Published Sep 7, 2011 9:09 PM

Attica prisoners present demands during 1971 prison rebellion. L.D. Barkley second from right.

This Sept. 13 is the 40th anniversary of the Attica massacre, which followed a rebellion by 1,000 prisoners against horrendous conditions in that New York state prison. Below is a slightly abridged version of an article in the Workers World of Sept. 17, 1971. It was part of an eight-page supplement to the newspaper written by members of the Prisoners Solidarity Committee.

Billionaire Gov. Nelson Rockefeller ended the greatest prisoners’ rebellion in modern times with a massacre. Reflecting the blatant racism that has created the concentration camp system in this country and has led to prisoners’ revolts nationwide, a guard held hostage by rebelling inmates at Attica State Prison emerged from the prison’s main gate free and unharmed with a violent shout of “White power!”
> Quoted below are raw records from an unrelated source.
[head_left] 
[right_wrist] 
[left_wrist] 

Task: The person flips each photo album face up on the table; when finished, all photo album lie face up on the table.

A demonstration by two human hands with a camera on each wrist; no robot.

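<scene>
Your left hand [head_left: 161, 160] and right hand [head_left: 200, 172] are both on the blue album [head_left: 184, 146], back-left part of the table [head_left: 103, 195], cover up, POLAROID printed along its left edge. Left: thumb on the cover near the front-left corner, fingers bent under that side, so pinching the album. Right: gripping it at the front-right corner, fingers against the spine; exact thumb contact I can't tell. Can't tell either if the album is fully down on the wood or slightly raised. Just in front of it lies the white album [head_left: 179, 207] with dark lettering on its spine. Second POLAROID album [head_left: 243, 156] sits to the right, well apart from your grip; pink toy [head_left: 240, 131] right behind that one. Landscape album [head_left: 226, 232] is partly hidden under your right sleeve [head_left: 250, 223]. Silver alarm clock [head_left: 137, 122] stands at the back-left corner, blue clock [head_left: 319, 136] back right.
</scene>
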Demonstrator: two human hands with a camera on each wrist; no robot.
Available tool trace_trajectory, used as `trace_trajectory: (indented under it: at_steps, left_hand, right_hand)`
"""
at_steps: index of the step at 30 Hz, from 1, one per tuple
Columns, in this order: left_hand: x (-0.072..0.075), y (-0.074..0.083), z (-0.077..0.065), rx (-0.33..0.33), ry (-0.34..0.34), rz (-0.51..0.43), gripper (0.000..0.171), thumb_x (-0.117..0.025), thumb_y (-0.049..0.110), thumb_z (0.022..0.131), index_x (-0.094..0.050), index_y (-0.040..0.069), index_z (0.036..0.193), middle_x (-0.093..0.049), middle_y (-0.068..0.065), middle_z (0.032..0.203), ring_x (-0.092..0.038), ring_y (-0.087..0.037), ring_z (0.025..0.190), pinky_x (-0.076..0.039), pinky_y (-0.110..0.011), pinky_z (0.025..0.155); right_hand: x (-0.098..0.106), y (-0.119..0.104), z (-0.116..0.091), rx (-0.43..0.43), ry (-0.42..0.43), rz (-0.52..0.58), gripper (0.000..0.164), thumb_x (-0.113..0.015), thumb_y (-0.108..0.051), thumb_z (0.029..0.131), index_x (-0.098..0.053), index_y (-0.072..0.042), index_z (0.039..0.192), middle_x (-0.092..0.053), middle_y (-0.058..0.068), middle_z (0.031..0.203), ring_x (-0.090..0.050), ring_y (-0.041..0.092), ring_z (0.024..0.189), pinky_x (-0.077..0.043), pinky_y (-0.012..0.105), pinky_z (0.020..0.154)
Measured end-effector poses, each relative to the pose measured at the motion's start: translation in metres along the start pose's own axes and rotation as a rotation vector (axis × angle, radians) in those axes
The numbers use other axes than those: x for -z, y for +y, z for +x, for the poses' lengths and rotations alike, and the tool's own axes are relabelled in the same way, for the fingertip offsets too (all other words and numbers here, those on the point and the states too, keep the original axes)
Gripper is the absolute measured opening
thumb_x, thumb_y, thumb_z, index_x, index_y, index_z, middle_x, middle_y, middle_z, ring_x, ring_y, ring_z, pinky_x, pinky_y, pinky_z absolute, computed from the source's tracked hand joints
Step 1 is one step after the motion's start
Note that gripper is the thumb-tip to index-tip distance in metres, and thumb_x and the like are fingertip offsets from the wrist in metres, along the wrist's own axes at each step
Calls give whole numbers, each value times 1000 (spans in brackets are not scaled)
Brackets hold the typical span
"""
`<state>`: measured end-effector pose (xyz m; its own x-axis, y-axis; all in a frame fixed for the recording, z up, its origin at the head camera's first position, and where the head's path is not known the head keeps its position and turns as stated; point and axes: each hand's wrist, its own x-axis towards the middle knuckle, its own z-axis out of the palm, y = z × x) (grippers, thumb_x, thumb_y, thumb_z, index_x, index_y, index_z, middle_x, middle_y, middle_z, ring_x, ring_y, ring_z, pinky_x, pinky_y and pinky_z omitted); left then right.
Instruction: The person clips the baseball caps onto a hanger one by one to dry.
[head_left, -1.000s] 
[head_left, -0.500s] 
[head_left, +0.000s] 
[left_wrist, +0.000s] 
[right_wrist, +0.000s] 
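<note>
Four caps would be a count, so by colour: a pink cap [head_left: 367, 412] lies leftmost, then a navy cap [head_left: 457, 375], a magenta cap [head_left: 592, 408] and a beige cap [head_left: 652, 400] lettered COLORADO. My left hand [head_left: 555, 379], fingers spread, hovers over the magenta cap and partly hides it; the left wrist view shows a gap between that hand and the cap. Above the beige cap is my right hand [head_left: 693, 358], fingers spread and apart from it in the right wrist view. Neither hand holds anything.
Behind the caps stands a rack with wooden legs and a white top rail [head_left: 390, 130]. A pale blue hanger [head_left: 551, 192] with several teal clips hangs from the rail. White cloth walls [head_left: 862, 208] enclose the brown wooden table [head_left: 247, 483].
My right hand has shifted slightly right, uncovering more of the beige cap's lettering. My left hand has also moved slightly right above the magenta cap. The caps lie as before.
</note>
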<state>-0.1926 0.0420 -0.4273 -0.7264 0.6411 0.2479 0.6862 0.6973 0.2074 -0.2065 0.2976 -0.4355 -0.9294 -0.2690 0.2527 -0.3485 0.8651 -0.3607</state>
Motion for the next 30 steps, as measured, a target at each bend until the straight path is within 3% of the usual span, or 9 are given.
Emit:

Behind him, within the prison walls, spewed a carnage of blood and bodies, including 28 dead prisoners and hundreds wounded, some fatally. Also dead were nine guards held as hostages — all, according to later autopsies, killed by bullets as 1,000 state troopers, sheriff’s deputies and prison guards armed with shotguns, automatic weapons and nausea gas stormed the prison with guns blazing.

“It resembled the aftermath of a war,” some observers said, and they were right. Attica, with its prisoner population 85 percent Black and Puerto Rican and the high political consciousness and clenched fist salutes displayed during the rebellion, was one more battle in the continuing war for national liberation of the Black and Brown populations in the United States. Few believe that it will be the last.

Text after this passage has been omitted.